Government of the people, by the people, for the HOA
The following email letter from Mr. Brown to the Arizona legislative leaders reflects his concern about democracy in America. (For more information on this HOA bill, please see public streets: the battleground for private or public government control).

hoa constitution
My dear President Burns, Chairman Tibshraeny, Vice-Chairman Harper, Members of the Senate Government Institutions Committee, Senator Bunch, Representative Barto, Co-Sponsors of HB2153 and Representative Barnes:
“From time to time we read in the newspapers, or hear on the radio, about policies and procedures and practices in the Arizona legislature. Most often that which we read or head is critical of how the legislature goes about its business. Words such as “fair” and “open” and “level playing field” are used, as if to imply that the legislature should operate in a significantly different manner that it does.” Senator Randall Gnant, “From Idea…..To Bill…..To Law, The Legislative Process in Arizona,” February 2000
The Guest Opinion, “Who controls public streets,” Arizona Capitol Times, April 1, 2010, is on-point re the proposed HB2153 legislation as well as the global issues respecting associations’ control of property not owned by an association, associations’ control of the conduct and actions of Arizona citizens clearly not subject to the association’s governing documents and associations’ coveted power and dominion over homeowners subject to the association’s governing documents, the sacrosanct “private contract.”

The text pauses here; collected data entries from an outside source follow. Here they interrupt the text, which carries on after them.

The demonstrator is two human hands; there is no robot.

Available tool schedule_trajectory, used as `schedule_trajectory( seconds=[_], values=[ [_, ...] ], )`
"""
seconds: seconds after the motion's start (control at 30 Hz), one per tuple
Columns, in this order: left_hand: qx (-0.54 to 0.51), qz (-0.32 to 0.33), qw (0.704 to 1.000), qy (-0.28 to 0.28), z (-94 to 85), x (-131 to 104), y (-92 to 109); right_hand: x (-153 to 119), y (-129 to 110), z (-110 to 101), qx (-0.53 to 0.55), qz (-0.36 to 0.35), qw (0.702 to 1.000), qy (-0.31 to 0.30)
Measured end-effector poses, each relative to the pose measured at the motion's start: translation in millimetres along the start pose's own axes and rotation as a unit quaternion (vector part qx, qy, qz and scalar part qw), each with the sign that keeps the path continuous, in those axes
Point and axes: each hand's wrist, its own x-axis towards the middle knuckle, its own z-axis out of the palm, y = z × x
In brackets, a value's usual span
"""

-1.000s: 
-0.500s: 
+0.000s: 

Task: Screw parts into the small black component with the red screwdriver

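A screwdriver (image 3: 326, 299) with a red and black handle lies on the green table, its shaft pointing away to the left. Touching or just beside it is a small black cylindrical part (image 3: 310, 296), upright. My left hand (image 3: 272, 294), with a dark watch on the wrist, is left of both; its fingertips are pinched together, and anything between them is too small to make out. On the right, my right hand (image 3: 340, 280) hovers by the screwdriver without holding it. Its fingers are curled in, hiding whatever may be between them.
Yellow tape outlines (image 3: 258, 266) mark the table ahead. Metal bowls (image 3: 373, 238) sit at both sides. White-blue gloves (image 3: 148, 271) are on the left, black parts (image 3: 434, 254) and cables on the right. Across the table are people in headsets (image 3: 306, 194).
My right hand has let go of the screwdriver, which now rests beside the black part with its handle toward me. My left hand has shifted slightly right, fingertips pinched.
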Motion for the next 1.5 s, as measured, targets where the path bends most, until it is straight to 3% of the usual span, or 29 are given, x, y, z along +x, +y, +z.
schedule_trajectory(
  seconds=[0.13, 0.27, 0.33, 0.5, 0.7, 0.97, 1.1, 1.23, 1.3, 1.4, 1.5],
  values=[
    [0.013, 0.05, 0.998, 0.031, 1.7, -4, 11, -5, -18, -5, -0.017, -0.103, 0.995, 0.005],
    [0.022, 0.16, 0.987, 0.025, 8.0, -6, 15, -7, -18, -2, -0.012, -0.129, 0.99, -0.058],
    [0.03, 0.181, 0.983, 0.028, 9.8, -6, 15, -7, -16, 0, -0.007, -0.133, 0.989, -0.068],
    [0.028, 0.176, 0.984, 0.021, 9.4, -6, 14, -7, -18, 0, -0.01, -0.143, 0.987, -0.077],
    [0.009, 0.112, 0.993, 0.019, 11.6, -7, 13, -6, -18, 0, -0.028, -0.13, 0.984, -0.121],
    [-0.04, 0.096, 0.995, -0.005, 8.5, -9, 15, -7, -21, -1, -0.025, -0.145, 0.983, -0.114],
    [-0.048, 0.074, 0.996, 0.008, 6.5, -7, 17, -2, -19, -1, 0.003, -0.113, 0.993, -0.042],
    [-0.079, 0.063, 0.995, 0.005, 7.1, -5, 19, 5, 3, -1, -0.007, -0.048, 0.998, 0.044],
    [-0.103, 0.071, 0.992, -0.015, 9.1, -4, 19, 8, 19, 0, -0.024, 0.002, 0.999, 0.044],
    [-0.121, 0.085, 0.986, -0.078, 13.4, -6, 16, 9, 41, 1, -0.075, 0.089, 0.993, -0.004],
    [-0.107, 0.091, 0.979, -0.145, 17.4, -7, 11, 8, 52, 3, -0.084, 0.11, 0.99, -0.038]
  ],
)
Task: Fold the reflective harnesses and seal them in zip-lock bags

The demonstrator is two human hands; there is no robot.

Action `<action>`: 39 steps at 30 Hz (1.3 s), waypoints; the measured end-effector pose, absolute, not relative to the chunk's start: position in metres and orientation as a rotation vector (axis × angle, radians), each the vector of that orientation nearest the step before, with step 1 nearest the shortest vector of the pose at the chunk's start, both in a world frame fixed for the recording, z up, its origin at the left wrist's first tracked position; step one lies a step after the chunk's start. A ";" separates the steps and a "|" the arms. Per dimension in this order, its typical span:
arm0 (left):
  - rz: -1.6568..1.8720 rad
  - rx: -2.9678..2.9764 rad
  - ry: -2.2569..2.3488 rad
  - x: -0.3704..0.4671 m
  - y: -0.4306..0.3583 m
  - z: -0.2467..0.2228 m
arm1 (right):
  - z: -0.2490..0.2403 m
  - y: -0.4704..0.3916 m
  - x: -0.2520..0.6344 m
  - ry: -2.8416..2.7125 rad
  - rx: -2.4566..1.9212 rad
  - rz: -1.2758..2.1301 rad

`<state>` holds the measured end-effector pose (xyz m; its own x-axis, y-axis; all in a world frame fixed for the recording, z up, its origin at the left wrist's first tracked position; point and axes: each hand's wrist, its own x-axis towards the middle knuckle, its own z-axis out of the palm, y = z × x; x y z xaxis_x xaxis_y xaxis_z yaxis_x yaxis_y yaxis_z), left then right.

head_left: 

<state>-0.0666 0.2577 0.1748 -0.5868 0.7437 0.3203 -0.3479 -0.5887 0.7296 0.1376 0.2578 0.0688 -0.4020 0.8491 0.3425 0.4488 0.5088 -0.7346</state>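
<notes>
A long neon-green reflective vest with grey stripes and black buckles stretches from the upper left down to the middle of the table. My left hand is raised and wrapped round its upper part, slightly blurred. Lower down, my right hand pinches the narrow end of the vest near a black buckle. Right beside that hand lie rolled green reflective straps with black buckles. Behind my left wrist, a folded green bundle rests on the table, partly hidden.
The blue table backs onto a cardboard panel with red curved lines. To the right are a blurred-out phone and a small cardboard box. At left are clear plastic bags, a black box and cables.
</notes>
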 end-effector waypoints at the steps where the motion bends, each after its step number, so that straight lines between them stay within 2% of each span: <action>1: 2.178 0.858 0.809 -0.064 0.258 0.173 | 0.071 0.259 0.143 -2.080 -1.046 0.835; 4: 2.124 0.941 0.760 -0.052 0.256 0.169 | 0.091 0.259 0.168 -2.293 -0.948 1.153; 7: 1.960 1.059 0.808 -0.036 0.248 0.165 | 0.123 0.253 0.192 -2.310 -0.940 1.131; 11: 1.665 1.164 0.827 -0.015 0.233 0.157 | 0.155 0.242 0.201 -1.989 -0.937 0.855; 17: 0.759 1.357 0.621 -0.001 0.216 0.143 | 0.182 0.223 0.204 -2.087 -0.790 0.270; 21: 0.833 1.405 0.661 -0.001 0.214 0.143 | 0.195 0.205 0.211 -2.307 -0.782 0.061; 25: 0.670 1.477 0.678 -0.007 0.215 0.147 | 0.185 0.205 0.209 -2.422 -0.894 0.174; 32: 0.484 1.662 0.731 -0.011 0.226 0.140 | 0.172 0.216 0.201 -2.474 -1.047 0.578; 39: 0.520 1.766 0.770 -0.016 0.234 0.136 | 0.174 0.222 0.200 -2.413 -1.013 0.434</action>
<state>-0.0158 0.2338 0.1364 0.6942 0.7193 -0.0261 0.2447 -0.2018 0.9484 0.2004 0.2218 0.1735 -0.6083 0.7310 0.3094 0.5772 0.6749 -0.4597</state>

Association stakeholders opposed to HB2153 regularly blur the lines between their long-held belief in “private contracts” not to be interfered with by federal, state, county and/or municipal governments and certainly not the legislature unless and until it suits the stakeholders and their client associations’ interests as evidenced by associations’ growing reliance on “what can government do for” stakeholders and associations today. (See Community Resource, Issue 1 / 2010, “What Your Local Government Can Do For You,” Community Associations Institute / Central Arizona Chapter, attached)
“Getting a hearing on a bill is a crucial first step for individual citizens, lobbyists, special interest groups and state agencies..in the Senate, bills that receive a hearing have a high likelihood of passing the full Senate. So, while failure to secure a hearing is a virtual disaster for a bill, getting a hearing takes a bill on the longest step towards becoming law.” (Gnant)
Please include HB2153 on the Committee On Government Institutions’ agenda, Consideration of Bills, permitting the peoples’ representatives in the Senate to vote on the bill’s passage as your brethren in the House, the people’s other representatives, did so on February 17, 2010 (43/14/03).